● Task goal
Stop after the line that contains "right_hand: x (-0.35"; until then, restate each line of the entries word for word from the very first.

● Dataset excerpts
**********

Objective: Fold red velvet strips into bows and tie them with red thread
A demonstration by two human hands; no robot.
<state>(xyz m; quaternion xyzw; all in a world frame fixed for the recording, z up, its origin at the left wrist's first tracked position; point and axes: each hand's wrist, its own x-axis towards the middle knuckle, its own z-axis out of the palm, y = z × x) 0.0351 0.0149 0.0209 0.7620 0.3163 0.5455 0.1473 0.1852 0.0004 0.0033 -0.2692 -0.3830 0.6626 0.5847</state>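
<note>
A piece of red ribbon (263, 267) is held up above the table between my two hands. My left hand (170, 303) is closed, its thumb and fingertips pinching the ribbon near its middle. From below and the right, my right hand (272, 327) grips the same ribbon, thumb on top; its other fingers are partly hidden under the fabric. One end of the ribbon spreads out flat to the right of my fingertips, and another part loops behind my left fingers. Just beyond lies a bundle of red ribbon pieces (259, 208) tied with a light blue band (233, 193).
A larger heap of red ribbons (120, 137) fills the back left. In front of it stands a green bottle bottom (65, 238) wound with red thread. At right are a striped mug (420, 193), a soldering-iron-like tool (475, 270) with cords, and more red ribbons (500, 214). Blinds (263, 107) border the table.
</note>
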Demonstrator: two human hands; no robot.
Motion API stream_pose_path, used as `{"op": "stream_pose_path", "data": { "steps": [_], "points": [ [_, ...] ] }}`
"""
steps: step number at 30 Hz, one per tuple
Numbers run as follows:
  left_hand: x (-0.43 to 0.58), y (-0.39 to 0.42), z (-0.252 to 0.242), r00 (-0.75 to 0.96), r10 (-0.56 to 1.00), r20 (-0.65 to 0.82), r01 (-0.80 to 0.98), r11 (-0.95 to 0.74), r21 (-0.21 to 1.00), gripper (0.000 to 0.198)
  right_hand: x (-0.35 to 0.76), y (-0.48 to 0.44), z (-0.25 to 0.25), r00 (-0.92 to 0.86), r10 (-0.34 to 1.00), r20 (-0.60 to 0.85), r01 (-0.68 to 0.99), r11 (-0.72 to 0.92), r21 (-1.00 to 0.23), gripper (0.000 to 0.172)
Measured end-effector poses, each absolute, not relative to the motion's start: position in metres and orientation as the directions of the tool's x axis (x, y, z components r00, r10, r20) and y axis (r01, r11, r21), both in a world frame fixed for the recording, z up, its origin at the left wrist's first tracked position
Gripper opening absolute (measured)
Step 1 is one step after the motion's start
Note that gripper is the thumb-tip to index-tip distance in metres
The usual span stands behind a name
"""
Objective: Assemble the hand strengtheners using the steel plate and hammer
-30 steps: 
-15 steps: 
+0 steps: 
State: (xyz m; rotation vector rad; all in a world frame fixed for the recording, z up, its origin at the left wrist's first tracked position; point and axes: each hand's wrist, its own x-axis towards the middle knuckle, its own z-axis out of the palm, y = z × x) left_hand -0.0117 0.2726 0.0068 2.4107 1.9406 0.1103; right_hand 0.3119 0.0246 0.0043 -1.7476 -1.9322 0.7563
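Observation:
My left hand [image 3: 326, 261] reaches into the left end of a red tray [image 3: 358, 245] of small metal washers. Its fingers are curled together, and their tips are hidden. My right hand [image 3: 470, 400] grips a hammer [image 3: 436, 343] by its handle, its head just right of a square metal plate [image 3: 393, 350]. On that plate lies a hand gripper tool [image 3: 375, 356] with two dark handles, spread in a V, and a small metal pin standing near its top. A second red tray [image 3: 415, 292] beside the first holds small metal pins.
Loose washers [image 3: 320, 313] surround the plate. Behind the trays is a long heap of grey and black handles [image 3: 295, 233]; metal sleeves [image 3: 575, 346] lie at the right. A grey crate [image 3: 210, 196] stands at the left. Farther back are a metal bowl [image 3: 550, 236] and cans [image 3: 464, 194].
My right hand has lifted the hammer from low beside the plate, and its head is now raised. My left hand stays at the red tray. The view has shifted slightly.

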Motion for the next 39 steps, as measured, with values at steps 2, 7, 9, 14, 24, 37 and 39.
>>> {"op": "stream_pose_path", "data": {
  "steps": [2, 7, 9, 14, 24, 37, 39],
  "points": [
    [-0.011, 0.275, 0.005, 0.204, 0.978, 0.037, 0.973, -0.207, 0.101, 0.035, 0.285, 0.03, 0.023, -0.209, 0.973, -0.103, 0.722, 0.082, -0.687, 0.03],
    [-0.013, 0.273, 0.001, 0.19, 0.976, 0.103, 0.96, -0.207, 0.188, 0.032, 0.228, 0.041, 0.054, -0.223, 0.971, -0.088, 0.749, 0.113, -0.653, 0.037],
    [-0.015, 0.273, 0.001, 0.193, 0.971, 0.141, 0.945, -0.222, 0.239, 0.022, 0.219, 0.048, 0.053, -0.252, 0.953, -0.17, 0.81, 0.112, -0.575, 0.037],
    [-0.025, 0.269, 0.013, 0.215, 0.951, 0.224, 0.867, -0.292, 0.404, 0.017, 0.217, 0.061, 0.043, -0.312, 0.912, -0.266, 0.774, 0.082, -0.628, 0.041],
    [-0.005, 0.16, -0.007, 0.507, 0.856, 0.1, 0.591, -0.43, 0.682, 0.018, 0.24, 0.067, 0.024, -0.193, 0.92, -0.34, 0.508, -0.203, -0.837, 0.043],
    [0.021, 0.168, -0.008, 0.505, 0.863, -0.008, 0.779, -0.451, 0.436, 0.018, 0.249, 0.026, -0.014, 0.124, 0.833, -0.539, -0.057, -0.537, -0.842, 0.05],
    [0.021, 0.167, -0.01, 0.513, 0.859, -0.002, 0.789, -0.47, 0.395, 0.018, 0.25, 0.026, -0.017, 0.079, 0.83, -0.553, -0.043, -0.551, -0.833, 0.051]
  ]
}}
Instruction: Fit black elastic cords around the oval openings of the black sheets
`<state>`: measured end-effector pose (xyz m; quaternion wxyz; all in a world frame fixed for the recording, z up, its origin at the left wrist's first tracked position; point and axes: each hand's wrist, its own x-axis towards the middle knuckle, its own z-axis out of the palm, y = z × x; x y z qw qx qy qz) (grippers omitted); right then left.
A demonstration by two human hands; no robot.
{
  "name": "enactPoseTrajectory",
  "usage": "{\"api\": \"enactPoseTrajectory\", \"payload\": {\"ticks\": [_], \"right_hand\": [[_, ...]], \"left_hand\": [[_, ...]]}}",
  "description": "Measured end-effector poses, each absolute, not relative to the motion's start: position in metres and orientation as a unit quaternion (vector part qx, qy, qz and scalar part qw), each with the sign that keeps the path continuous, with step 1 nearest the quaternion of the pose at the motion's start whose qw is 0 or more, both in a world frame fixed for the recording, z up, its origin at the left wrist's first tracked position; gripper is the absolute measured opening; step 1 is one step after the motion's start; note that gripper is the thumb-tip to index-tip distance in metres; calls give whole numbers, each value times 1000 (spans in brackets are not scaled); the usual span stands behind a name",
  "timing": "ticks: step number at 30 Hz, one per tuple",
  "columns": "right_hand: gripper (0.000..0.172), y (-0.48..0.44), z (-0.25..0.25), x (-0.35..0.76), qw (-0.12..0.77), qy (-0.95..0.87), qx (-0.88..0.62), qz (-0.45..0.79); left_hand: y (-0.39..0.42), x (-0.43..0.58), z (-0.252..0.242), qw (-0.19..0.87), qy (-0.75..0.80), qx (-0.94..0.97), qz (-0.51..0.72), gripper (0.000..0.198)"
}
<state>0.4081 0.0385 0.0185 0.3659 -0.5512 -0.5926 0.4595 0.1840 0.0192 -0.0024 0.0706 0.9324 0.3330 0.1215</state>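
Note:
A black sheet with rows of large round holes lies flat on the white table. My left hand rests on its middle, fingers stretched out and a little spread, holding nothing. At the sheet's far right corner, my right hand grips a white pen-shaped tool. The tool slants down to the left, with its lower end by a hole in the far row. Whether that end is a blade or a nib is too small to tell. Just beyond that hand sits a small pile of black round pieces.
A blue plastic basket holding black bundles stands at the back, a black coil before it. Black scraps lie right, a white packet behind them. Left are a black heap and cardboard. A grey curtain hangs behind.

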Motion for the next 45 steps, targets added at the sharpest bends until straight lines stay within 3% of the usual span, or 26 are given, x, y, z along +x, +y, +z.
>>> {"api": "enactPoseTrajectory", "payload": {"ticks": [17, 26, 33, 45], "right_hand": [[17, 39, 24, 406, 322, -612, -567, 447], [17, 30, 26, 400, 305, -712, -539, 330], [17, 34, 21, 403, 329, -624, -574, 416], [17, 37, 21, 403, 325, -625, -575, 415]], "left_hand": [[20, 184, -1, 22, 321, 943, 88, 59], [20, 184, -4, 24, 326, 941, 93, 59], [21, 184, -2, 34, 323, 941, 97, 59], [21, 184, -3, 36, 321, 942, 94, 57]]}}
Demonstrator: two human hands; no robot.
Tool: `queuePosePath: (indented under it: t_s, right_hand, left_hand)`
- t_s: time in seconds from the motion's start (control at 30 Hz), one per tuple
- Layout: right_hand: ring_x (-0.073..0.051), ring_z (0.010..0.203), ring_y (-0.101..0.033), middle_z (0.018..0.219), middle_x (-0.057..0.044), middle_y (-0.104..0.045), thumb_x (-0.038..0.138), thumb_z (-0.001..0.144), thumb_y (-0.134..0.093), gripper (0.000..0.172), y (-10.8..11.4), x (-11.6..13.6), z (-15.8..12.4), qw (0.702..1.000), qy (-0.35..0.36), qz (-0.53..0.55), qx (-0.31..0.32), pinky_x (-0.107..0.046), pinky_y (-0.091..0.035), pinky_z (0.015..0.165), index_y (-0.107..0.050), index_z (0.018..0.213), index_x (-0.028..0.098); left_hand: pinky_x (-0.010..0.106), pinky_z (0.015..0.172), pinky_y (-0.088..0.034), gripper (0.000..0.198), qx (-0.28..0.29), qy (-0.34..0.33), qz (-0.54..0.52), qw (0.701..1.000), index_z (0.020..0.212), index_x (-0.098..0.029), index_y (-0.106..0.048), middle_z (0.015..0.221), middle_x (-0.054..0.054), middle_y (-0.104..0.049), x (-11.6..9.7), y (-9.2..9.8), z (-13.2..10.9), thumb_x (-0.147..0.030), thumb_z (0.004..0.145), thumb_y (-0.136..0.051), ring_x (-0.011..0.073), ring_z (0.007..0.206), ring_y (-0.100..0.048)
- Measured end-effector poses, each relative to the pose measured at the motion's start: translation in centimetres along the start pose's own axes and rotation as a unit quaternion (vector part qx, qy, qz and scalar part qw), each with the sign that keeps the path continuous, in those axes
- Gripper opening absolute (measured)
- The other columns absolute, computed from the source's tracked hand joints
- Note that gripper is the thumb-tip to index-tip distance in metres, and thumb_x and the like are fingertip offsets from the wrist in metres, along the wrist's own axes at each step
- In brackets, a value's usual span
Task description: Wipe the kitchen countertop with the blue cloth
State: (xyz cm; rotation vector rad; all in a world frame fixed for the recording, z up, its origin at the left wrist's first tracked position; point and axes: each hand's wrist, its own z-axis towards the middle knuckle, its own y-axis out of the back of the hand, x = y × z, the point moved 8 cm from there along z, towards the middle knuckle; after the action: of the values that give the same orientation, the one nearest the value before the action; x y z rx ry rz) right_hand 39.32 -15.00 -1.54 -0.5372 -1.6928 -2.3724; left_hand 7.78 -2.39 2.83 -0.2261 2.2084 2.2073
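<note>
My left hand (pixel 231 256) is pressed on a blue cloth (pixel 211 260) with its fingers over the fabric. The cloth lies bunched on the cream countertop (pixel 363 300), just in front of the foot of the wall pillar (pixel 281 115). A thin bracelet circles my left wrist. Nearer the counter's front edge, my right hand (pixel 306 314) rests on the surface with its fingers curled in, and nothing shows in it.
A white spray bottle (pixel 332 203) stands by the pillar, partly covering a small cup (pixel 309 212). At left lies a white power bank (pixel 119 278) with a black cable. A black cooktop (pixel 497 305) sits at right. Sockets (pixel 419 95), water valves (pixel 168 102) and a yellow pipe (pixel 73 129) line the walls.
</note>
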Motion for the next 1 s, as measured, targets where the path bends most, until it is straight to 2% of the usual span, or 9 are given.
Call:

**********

● Solution
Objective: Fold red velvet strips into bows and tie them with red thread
A demonstration by two human hands; no robot.
<state>(xyz m; quaternion xyzw; all in a world frame fixed for the recording, z up, its origin at the left wrist's first tracked position; point and axes: each hand's wrist, its own x-axis towards the middle knuckle, its own z-axis out of the palm, y = z × x) 0.0351 0.0149 0.0209 0.7620 0.3163 0.5455 0.1473 0.1852 0.0004 0.0033 -0.2692 -0.3830 0.6626 0.5847</state>
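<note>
A piece of red ribbon (263, 267) is held up above the table between my two hands. My left hand (170, 303) is closed, its thumb and fingertips pinching the ribbon near its middle. From below and the right, my right hand (272, 327) grips the same ribbon, thumb on top; its other fingers are partly hidden under the fabric. One end of the ribbon spreads out flat to the right of my fingertips, and another part loops behind my left fingers. Just beyond lies a bundle of red ribbon pieces (259, 208) tied with a light blue band (233, 193).
A larger heap of red ribbons (120, 137) fills the back left. In front of it stands a green bottle bottom (65, 238) wound with red thread. At right are a striped mug (420, 193), a soldering-iron-like tool (475, 270) with cords, and more red ribbons (500, 214). Blinds (263, 107) border the table.
</note>
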Demonstrator: two human hands; no robot.
Motion API stream_pose_path, used as `{"op": "stream_pose_path", "data": { "steps": [_], "points": [ [_, ...] ] }}`
"""
steps: step number at 30 Hz, one per tuple
Numbers run as follows:
  left_hand: x (-0.43 to 0.58), y (-0.39 to 0.42), z (-0.252 to 0.242), r00 (-0.75 to 0.96), r10 (-0.56 to 1.00), r20 (-0.65 to 0.82), r01 (-0.80 to 0.98), r11 (-0.95 to 0.74), r21 (-0.21 to 1.00), gripper (0.000 to 0.198)
  right_hand: x (-0.35 to 0.76), y (-0.48 to 0.44), z (-0.25 to 0.25), r00 (-0.92 to 0.86), r10 (-0.34 to 1.00), r20 (-0.60 to 0.85), r01 (-0.68 to 0.99), r11 (-0.72 to 0.92), r21 (-1.00 to 0.23), gripper (0.000 to 0.172)

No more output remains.